Je pense que ce que nous devons faire, et c'est l'objet de ce rapport, n'est pas seulement donner suite à la recommandation de Mme Arbour, mais aussi jeter les bases de la création d'une institution au sein de laquelle tous les membres qui servent peuvent être respectés et protégés. Pourquoi est‑ce important? Pour répondre directement à votre question, parce que nous devons montrer aux Canadiens qu'il s'agit d'une institution au sein de laquelle, s'ils s'engagent et choisissent de porter l'uniforme, ils seront traités avec le respect qu'ils méritent. Il s'agit d'une question de reconstitution, ainsi que d'une question morale.

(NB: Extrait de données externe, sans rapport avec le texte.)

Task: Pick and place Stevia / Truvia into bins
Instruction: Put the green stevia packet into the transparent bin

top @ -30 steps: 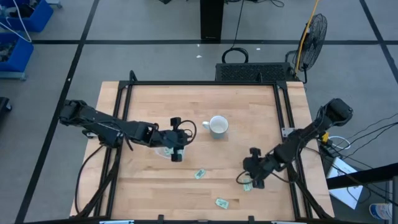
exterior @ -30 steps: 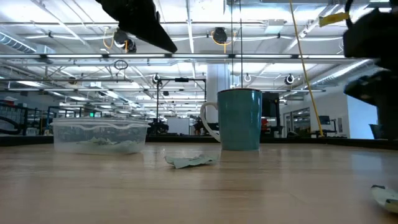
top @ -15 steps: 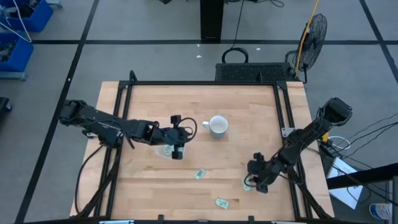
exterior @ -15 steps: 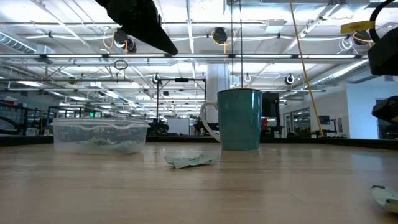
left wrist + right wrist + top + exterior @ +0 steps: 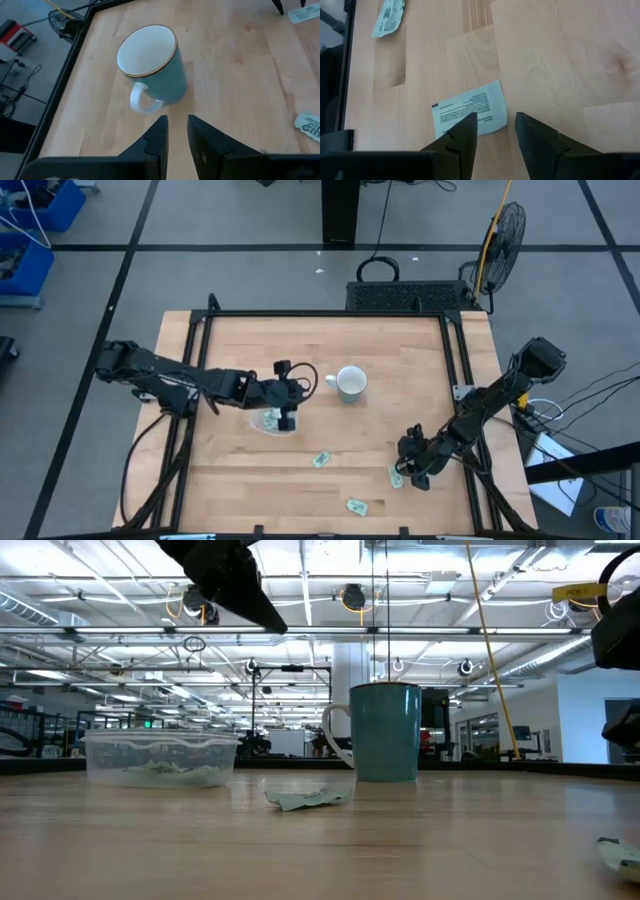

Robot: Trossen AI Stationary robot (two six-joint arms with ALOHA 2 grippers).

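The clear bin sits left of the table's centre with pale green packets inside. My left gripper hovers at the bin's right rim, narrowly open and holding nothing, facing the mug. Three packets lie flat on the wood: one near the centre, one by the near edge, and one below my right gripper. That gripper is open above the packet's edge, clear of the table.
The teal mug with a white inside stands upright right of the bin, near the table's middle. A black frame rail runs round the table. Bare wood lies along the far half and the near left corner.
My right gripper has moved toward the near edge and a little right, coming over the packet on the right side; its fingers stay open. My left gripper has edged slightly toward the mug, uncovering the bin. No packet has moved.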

En d'autres termes, d'un point de vue opérationnel, nous avons besoin que l'effectif des Forces armées canadiennes croisse. Nous avons entendu le chef d'état-major de la défense en parler régulièrement. Pour que les Forces armées canadiennes croissent, nous devons entreprendre ces initiatives de changement de culture, et nous devons nous assurer qu'elles soient couronnées de succès.
Dans une large mesure, la réponse à votre question est oui. Il s'agit d'une question de croissance pour les Forces armées canadiennes, et de la nécessité de faire ce qui est juste sur le plan moral.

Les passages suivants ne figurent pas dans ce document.